Il dottor Mortarino, docente della facoltà di Veterinaria di Milano (parassitologia) ha parlato
del nuovo progetto denominato Stranova , che interesserà la Regione Lombardia e nel quale verranno effettuati controlli, sperimentazioni, ricerche, per evidenziare (cercandone se possibile le soluzioni) le cause di mortalità delle api.
Quindi l’apicoltore toscano Gualdani ha fatto alcune valutazioni sul nuovo farmaco Apibioxal e sulle difficoltà in ambito sanitario in cui si dibattono gli apicoltori in questo momento storico. Ha concluso il suo intervento chiedendo che qualche veterinario ASL indichi a tutti gli apicoltori un trattamento antivarroa molto efficace, facile da applicare e poco costoso.
Infine un altro apicoltore laziale, D’Angeli, ha parlato dell’importanza dell’avvio dei giovani all’apicoltura partendo da una approfondita educazione scolastica.
A questo punto sono doverose alcune considerazioni personali.
Durante il convegno alcuni relatori, più volte, hanno descritto i medici veterinari che operano in ambito apistico come figure “tollerate e sopportate” dalla maggioranza degli apicoltori. Inoltre che le attività obbligatorie di controllo, da parte dei funzionari pubblici, sono viste dagli operatori del settore come vessazioni.
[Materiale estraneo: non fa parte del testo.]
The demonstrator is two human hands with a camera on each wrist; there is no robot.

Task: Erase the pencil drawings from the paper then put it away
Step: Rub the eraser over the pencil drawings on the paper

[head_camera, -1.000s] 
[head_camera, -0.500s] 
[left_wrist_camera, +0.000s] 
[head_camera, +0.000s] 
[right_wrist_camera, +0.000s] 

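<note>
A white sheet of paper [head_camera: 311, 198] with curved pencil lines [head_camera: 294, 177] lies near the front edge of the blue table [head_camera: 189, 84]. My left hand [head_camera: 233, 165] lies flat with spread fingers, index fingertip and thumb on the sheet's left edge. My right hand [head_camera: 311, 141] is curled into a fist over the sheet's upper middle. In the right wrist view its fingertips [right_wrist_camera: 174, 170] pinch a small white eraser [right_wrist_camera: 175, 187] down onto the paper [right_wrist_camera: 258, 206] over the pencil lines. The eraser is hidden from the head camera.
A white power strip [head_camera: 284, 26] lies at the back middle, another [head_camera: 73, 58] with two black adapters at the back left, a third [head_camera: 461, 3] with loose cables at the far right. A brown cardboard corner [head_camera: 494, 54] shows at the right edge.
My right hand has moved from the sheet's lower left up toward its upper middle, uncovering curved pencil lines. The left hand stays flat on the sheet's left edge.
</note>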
Molte valutazioni sono sembrate superficiali, errate o fuorvianti. Ad esempio si è detto che in Italia non esistono Regioni nelle quali vengano emanati piani di controllo della varroasi annuali, che gli apicoltori devono arrangiarsi da soli e non possono chiedere assistenza ai servizi veterinari pubblici, che l’inquinamento generalizzato dell’ambiente è la causa della presenza di residui di antibiotici nel miele, che la sperimentazione del farmaco Apibioxal è stata pagata praticamente dagli apicoltori, ecc..
Nella relazione sul progetto Stranova non si è parlato di coinvolgere i veterinari pubblici, responsabili secondo normativa del controllo delle sperimentazioni sul territorio, ripetendo il medesimo errore fatto con Apenet, con la differenza che quest’ultimo progetto era a livello nazionale.
Per fortuna qualcuno della platea ha fatto presente che a quel convegno mancava la rappresentanza della veterinaria pubblica ed il presidente D’Agostino ha promesso che il prossimo anno le cose cambieranno… Speriamo.